◆ **Available data**:
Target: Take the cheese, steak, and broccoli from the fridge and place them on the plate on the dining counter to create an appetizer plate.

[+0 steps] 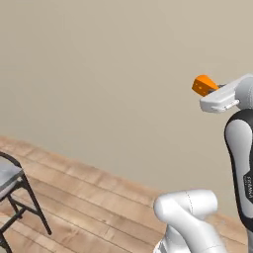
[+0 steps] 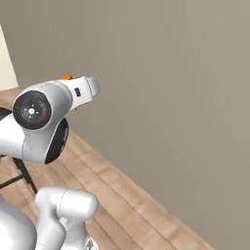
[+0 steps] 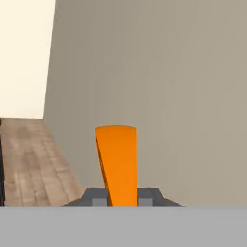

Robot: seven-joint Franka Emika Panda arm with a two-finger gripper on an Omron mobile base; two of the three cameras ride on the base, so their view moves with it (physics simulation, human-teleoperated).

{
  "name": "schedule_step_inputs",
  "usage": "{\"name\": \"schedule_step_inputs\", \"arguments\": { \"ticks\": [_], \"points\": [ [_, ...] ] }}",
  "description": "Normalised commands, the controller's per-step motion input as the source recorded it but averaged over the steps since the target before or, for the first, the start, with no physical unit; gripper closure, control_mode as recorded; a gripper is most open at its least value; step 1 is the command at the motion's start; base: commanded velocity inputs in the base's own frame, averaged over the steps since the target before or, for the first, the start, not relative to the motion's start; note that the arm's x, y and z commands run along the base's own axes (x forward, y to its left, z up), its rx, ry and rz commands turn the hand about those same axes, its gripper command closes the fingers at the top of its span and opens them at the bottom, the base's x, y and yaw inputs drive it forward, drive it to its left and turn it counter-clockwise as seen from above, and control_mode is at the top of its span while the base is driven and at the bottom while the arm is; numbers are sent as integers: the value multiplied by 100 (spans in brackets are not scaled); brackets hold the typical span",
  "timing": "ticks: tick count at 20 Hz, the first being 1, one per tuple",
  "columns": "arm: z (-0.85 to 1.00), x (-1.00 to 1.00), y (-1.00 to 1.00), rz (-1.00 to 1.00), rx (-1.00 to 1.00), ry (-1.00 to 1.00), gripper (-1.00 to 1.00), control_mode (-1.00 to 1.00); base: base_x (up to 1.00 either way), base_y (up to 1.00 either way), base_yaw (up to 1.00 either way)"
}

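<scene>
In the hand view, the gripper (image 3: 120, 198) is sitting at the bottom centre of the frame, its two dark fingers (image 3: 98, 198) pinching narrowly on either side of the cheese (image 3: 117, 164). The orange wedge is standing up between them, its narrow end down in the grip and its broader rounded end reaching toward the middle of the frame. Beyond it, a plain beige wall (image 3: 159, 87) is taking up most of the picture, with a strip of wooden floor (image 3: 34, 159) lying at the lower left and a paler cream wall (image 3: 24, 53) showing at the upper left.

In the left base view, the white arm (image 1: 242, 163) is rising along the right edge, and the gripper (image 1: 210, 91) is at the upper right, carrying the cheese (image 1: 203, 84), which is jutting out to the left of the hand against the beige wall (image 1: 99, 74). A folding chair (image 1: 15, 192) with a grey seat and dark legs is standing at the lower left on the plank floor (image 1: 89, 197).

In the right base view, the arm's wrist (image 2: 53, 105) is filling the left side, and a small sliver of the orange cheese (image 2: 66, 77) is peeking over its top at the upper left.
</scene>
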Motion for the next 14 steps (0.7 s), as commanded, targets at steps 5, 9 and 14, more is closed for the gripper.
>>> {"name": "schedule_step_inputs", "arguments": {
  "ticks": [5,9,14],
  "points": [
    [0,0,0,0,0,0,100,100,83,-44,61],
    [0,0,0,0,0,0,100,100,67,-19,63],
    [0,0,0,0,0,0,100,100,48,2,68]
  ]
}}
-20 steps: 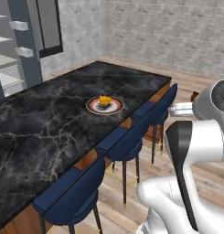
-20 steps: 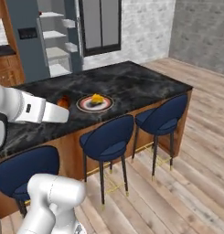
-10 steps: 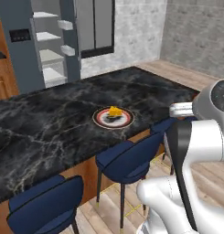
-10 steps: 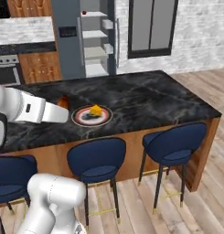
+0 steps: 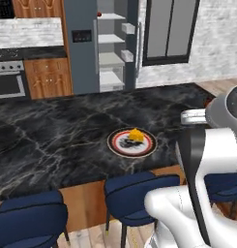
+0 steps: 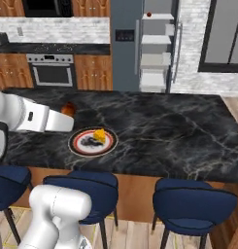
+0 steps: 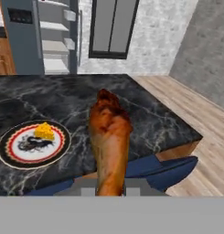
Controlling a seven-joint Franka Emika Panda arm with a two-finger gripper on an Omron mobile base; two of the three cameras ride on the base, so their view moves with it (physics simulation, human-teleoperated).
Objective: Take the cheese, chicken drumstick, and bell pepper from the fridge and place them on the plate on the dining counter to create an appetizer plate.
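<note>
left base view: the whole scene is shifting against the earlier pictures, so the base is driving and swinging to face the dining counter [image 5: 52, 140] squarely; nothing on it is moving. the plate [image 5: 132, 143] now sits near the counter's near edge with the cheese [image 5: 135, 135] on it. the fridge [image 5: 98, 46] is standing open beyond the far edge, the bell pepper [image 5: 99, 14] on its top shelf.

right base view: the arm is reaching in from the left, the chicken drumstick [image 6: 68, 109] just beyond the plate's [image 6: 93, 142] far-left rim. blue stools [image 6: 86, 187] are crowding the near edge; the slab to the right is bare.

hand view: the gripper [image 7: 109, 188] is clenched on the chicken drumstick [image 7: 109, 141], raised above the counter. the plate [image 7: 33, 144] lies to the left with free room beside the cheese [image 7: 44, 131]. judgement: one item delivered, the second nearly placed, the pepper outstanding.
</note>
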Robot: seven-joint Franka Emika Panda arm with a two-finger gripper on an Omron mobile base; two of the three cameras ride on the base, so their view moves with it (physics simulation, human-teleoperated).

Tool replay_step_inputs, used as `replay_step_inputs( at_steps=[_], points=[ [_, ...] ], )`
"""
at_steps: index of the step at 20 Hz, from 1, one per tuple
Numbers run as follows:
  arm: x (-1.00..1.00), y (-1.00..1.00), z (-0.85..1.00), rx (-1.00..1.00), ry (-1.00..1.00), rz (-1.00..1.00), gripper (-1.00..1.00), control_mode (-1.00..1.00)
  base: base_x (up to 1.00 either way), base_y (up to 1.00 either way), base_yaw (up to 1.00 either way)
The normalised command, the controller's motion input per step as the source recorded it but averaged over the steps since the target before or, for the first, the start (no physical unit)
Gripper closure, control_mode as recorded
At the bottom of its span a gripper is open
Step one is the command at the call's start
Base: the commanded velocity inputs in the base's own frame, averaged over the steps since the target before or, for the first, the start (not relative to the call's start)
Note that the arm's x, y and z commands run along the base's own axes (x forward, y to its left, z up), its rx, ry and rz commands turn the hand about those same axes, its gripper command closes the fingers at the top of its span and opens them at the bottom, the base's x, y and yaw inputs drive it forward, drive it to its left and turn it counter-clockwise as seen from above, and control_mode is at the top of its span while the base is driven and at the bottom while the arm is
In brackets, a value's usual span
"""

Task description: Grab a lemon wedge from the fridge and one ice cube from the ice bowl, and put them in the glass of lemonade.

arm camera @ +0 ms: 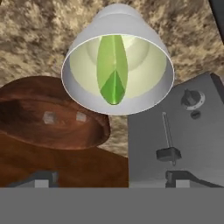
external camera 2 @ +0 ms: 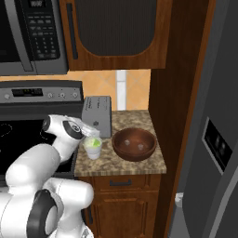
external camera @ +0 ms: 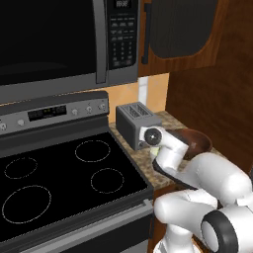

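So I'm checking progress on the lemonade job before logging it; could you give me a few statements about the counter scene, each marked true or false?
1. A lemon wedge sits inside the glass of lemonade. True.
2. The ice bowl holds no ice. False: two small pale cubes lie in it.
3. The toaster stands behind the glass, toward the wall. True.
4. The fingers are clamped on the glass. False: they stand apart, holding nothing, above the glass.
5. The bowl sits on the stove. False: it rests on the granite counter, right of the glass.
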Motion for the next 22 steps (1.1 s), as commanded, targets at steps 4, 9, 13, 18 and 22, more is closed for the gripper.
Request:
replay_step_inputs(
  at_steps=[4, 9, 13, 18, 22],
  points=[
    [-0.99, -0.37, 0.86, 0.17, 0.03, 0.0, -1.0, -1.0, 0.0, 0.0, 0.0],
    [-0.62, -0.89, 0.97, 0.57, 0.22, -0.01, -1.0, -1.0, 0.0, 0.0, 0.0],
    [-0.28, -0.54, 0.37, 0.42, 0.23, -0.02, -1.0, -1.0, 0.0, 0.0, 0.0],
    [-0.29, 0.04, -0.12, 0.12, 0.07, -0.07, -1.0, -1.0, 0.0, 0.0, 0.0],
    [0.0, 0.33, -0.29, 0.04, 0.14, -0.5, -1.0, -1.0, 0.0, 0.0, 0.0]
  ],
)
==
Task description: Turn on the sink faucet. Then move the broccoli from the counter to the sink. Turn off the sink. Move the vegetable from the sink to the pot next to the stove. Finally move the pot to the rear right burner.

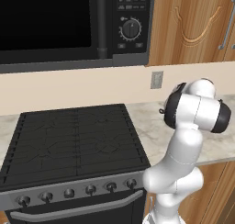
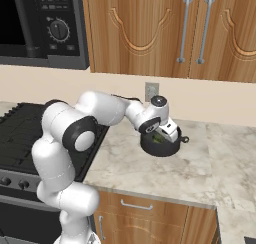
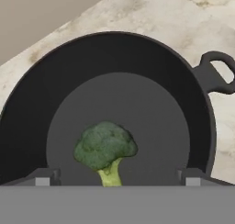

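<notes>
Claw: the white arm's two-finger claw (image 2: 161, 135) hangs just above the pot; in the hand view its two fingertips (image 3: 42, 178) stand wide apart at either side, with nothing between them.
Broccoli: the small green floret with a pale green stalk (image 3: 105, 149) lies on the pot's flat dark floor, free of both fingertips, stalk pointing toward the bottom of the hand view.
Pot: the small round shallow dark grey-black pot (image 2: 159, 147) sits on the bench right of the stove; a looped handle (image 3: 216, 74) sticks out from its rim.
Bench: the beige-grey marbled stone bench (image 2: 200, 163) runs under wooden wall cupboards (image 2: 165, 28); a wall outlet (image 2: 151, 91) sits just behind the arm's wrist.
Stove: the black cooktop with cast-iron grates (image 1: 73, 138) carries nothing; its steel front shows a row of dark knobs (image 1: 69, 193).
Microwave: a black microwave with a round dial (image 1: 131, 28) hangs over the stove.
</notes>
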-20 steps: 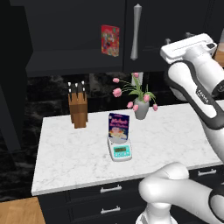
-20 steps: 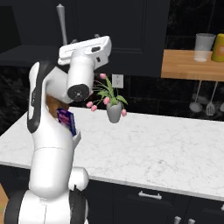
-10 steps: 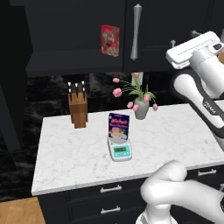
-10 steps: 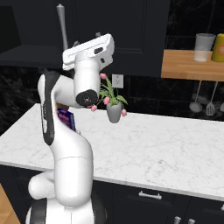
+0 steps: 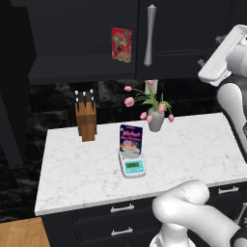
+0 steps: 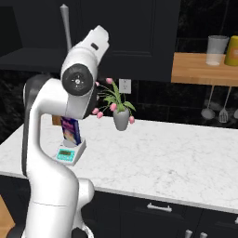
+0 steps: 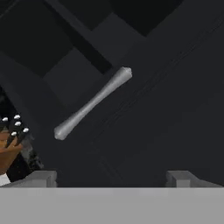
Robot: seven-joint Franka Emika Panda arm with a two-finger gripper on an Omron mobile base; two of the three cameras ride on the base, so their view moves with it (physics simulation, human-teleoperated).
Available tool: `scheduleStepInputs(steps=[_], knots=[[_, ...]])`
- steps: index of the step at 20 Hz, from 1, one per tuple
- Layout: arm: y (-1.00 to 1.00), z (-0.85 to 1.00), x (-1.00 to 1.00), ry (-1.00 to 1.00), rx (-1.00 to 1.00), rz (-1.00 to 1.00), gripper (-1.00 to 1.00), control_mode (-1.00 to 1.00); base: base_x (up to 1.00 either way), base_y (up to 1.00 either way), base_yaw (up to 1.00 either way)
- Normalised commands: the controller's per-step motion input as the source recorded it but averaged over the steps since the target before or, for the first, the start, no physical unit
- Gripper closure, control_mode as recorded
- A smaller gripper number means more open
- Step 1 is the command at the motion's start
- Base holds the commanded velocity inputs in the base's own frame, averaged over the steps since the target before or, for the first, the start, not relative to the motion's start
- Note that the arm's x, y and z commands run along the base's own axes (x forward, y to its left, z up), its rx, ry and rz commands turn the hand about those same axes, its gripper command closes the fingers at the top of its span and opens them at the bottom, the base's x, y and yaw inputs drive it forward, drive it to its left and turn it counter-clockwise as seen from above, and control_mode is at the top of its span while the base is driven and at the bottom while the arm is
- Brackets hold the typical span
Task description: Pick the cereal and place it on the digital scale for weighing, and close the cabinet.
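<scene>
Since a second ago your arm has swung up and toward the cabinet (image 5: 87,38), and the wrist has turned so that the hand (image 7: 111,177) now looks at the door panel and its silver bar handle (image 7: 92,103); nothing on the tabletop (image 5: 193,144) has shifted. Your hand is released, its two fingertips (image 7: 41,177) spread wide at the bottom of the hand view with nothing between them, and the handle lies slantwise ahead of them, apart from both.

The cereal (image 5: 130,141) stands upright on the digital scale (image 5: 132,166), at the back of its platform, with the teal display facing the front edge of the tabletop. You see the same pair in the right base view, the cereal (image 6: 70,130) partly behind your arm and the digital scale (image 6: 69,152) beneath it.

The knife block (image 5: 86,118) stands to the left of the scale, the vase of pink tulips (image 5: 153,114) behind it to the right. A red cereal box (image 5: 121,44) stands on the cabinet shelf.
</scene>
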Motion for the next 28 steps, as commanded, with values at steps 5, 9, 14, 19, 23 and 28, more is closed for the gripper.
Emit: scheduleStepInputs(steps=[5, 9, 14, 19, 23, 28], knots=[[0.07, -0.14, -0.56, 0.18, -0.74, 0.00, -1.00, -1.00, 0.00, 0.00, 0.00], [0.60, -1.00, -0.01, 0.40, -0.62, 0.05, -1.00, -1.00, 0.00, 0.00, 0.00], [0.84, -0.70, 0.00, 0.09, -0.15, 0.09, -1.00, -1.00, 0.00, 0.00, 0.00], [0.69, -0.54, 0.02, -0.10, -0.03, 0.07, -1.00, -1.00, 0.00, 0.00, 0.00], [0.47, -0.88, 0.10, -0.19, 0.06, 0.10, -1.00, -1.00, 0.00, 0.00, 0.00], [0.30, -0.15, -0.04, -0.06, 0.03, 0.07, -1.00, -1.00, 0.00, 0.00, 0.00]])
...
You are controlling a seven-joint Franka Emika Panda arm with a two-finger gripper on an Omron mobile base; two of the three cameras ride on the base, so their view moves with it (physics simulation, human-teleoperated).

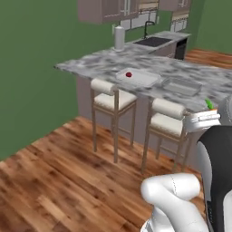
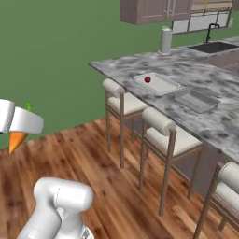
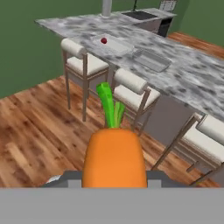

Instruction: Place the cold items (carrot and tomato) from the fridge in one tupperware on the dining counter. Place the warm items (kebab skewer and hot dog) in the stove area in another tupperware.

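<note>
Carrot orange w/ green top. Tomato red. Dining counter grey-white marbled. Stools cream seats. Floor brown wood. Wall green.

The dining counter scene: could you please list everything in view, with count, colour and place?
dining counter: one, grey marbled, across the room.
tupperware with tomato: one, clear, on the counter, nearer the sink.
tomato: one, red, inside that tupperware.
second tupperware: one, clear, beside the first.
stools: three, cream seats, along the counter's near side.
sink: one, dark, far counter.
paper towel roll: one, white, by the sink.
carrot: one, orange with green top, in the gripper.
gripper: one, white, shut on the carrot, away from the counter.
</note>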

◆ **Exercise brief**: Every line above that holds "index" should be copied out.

◆ **Written reply**:
at_steps: index of the step at 20 Hz, from 1, one per tuple
- steps: index of the step at 20 Hz, from 1, one per tuple

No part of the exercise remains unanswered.